Expand all | Collapse all

Is it possible to disable Stall tracking for a single java class, instead of disabling stall tracking entirely or skipping the entire class?

  • 1.  Is it possible to disable Stall tracking for a single java class, instead of disabling stall tracking entirely or skipping the entire class?

    Posted Jan 28, 2016 01:45 PM

    We are running into an issue where a 2 minute AJAX function is being reported as a stall every single time (since it exceeds the 30 second time frame).

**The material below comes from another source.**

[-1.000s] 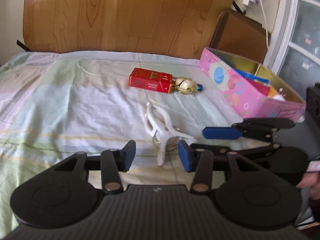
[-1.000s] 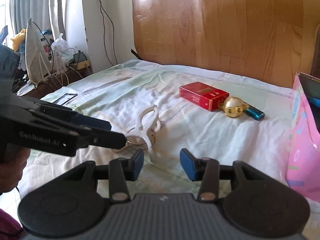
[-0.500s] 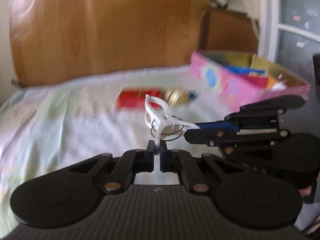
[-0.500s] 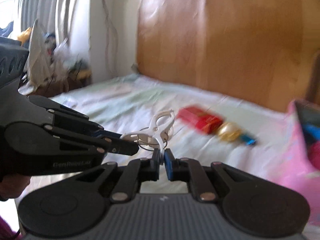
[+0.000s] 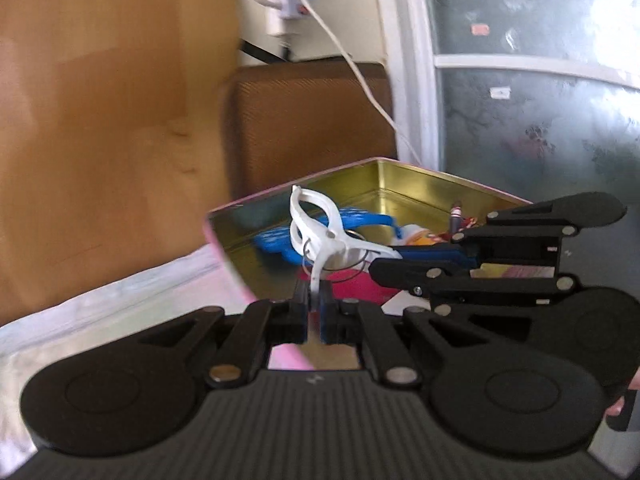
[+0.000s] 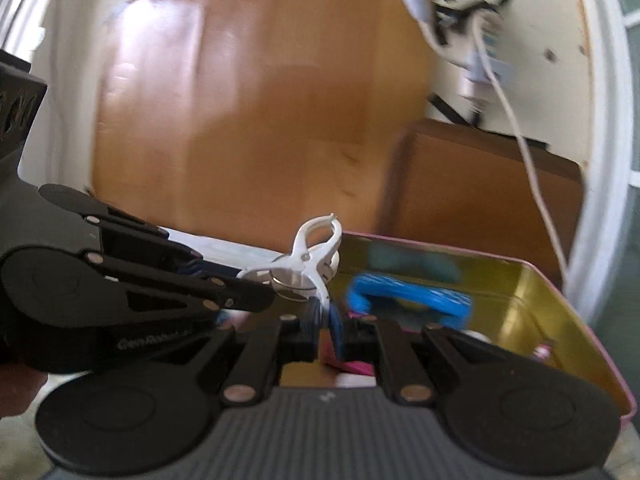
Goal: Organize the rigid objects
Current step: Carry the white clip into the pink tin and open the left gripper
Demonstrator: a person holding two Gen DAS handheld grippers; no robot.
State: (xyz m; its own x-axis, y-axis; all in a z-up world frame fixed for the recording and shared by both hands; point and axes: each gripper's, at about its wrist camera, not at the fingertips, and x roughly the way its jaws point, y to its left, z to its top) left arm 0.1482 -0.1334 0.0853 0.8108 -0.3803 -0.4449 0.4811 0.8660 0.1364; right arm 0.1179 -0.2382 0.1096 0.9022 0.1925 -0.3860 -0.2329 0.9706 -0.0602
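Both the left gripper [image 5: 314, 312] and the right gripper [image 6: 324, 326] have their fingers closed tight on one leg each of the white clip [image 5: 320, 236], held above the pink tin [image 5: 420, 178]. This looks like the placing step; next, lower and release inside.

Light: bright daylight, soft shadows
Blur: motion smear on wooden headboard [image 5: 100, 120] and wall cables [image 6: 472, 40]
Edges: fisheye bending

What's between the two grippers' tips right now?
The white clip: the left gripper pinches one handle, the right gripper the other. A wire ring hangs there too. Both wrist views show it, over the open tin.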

    As a result, our live error viewer is filled with these "false stalls".

     

    However, the other metrics (average response time, concurrent invocations, etc) are still useful to us, so skipping the particular class entirely is less than ideal. We also make use of the stalls metric in other places, so we don't want to disable stall tracking entirely, nor can we change the time frame.

     

    If I'm reading correctly, it appears the BlamePointTracer is responsible for Average Response Time, Concurrent Invocations, Errors Per Interval, Responses Per Interval, and Stall Count. Is it possible to omit this particular class from JUST the stall count metrics? If so, how is this accomplished?

     

    Thanks for your assistance!



  • 2.  Re: Is it possible to disable Stall tracking for a single java class, instead of disabling stall tracking entirely or skipping the entire class?
    Best Answer

    Posted Feb 01, 2016 01:23 PM

    Hi,

    Stalls thresholds are global so you can't omit a particular class\method pair from being monitored for stalls however instead of using BlamePointTracer to monitor(which produces 5 metrics including Stalls) you can specifically deploy individual tracers on required method to get rest of the 4 metrics for e.g

     

    -Average Response Time(e.g BlamedMethodTimer)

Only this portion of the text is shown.